We will use a four key exchange system which effectively validates their system to A1 and validates A1 to them

The manufacturer wishing to upload VRs will need to take the following steps:

• Log on to their local workstation and identify themselves to the machine. This will be by means of smart card and/or biometric identifier combined with a strong password.
• In order to initiate an upload, they will send the next "common" key
• When A1 receives this key it checks that it is valid, not previously used, and the next key in the sequence.
• If the key is valid in all respects, A1 returns a matched key which the manufacturer can use with the other half of their pair to extract a missing key, which when hashed, matches the common key. This proves to the manufacturer that they are communicating with A1, because we should be the only people on the planet holding the relevant key.
• They then send either the missing key or their second key to A1 as proof that they too possess the right keys.

The keys are each used once only. There is thus little risk from interception of the keys, because having been used, they can't be used again. This is a dual authentication process as, theoretically, neither side can authenticate itself to the other unless they both share the relevant keys. Of course, it is possible that an attacker will have stolen copies of the keys. However, if the attacker pretends to be a manufacturer, the exploit should fail on later verification. (when A1 sends details of the successful upload to a different randomly selected authorised representative of the manufacturer). If the attacker is pretending to be A1, they will have to be in a position to access secure space on our system to which all the manufacturer's messages are sent. They will also have to defeat or disable the automatic logging devices and software. All of which a skilled insider could probably do, but then we have to ask the question "why bother?" Given that the data being uploaded will not contain significant value, what would be the point of the attack? There are two potential answers to that: First, straightforward commercial espionage. Granted the attacker can't get hold of VRs, but he can get bulk shipping data which, over time, could amount to data of significant value to competitors. Second, many hackers might be tempted to carry out the attack simply for the challenge.

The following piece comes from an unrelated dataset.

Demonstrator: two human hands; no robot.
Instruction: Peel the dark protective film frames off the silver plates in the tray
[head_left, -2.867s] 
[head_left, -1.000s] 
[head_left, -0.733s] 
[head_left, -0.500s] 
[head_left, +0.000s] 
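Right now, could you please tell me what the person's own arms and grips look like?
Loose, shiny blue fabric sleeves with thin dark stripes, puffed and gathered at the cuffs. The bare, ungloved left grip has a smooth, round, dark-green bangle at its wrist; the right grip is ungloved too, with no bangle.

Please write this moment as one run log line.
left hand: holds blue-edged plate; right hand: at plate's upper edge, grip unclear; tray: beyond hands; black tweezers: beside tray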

Incidentally, in either case, if an attacker has managed to compromise the the keys, they will fail the next time the manufacturer attempts a real upload. The manufacturer, not knowing their keys have been copied, will re-use a key and the alarm will be triggered. Alternatively, at the A1 end, the manufacturer will appear to have skipped a key and that too will trigger the alarm.

Finally, assuming that the authentication proceeds without an alarm, the common key used to initiate the transaction is stored alongside the audit trail data record of each successful upload. This can be checked, periodically, at both ends, to ensure that both the Manufacturer and A1 have recorded the same keys alongside the same uploaded batches of data.